WORK INSTRUCTIONS
Starting at the first line and ending at the last, output the data exactly.

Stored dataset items
↓↓↓

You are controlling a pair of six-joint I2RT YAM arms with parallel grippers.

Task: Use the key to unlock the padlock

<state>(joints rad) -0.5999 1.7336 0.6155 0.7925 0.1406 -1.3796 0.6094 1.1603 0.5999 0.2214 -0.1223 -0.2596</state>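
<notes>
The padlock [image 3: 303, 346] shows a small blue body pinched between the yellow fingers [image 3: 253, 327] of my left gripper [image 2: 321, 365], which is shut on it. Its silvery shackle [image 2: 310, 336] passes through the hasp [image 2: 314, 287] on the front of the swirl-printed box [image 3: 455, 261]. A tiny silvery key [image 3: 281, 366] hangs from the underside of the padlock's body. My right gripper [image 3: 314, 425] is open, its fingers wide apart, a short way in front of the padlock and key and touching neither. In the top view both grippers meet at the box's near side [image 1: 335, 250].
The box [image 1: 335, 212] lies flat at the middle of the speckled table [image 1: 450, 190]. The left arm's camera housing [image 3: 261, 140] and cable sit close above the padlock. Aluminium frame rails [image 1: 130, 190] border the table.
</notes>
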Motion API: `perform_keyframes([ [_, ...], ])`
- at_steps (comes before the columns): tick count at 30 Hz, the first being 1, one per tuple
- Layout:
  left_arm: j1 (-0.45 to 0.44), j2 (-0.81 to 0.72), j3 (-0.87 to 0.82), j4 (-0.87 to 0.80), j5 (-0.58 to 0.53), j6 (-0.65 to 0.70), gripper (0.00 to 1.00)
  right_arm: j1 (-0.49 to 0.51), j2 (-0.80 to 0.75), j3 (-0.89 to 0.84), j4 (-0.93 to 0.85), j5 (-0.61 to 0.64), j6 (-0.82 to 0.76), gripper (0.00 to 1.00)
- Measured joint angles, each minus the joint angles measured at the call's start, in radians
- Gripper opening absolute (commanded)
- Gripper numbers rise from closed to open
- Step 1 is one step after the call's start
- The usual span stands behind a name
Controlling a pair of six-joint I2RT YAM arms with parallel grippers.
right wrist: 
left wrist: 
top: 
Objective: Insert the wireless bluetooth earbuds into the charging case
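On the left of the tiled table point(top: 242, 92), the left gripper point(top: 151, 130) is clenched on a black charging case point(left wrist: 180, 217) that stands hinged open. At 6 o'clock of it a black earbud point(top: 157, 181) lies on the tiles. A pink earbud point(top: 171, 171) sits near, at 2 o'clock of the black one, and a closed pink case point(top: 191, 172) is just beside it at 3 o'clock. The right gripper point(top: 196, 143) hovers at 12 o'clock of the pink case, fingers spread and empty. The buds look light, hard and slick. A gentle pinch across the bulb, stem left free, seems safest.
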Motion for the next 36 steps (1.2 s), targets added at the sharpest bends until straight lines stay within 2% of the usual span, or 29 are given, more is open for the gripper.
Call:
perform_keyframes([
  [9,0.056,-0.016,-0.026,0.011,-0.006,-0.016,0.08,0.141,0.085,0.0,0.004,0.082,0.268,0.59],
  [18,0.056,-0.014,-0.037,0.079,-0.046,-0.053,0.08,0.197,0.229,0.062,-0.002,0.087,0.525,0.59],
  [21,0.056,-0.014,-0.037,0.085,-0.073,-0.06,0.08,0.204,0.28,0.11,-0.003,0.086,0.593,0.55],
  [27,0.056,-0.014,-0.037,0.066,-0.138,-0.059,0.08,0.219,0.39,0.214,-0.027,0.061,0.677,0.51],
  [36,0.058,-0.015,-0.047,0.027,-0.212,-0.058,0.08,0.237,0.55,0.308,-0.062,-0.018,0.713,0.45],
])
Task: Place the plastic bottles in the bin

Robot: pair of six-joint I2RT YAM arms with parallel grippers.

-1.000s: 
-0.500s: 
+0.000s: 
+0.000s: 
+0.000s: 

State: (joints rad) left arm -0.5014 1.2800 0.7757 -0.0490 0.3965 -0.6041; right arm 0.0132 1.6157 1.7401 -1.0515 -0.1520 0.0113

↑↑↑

OUTPUT FOR THIS EXERCISE
You are controlling a pair of six-joint I2RT YAM arms with parallel grippers.

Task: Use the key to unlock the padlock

<state>(joints rad) -0.5999 1.7336 0.6155 0.7925 0.1406 -1.3796 0.6094 1.1603 0.5999 0.2214 -0.1223 -0.2596</state>
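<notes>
The padlock [image 3: 303, 346] shows a small blue body pinched between the yellow fingers [image 3: 253, 327] of my left gripper [image 2: 321, 365], which is shut on it. Its silvery shackle [image 2: 310, 336] passes through the hasp [image 2: 314, 287] on the front of the swirl-printed box [image 3: 455, 261]. A tiny silvery key [image 3: 281, 366] hangs from the underside of the padlock's body. My right gripper [image 3: 314, 425] is open, its fingers wide apart, a short way in front of the padlock and key and touching neither. In the top view both grippers meet at the box's near side [image 1: 335, 250].
The box [image 1: 335, 212] lies flat at the middle of the speckled table [image 1: 450, 190]. The left arm's camera housing [image 3: 261, 140] and cable sit close above the padlock. Aluminium frame rails [image 1: 130, 190] border the table.
</notes>
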Motion API: `perform_keyframes([ [_, ...], ])`
- at_steps (comes before the columns): tick count at 30 Hz, the first being 1, one per tuple
- Layout:
  left_arm: j1 (-0.45 to 0.44), j2 (-0.81 to 0.72), j3 (-0.87 to 0.82), j4 (-0.87 to 0.80), j5 (-0.58 to 0.53), j6 (-0.65 to 0.70), gripper (0.00 to 1.00)
  right_arm: j1 (-0.49 to 0.51), j2 (-0.80 to 0.75), j3 (-0.89 to 0.84), j4 (-0.93 to 0.85), j5 (-0.61 to 0.64), j6 (-0.82 to 0.76), gripper (0.00 to 1.00)
- Measured joint angles, each minus the joint angles measured at the call's start, in radians
- Gripper opening absolute (commanded)
- Gripper numbers rise from closed to open
- Step 1 is one step after the call's start
- The usual span stands behind a name
Controlling a pair of six-joint I2RT YAM arms with parallel grippers.
right wrist: 
left wrist: 
top: 
Objective: Insert the wireless bluetooth earbuds into the charging case
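On the left of the tiled table point(top: 242, 92), the left gripper point(top: 151, 130) is clenched on a black charging case point(left wrist: 180, 217) that stands hinged open. At 6 o'clock of it a black earbud point(top: 157, 181) lies on the tiles. A pink earbud point(top: 171, 171) sits near, at 2 o'clock of the black one, and a closed pink case point(top: 191, 172) is just beside it at 3 o'clock. The right gripper point(top: 196, 143) hovers at 12 o'clock of the pink case, fingers spread and empty. The buds look light, hard and slick. A gentle pinch across the bulb, stem left free, seems safest.
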Motion for the next 36 steps (1.2 s), targets added at the sharpest bends until straight lines stay within 2% of the usual span, or 29 are given, more is open for the gripper.
Call:
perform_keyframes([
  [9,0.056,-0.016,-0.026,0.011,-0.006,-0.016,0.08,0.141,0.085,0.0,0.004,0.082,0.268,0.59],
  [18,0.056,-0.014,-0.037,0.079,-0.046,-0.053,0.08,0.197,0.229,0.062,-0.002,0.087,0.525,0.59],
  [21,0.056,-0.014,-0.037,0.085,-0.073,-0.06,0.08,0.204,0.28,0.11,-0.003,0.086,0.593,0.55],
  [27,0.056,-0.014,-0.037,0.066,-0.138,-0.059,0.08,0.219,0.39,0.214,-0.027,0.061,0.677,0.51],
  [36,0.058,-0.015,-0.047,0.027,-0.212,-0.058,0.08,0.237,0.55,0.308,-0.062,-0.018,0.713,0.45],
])
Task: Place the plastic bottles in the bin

Robot: pair of six-joint I2RT YAM arms with parallel grippers.

-1.000s: 
-0.500s: 
+0.000s: 
+0.000s: 
+0.000s: 

State: (joints rad) left arm -0.5014 1.2800 0.7757 -0.0490 0.3965 -0.6041; right arm 0.0132 1.6157 1.7401 -1.0515 -0.1520 0.0113

Now the output is complete.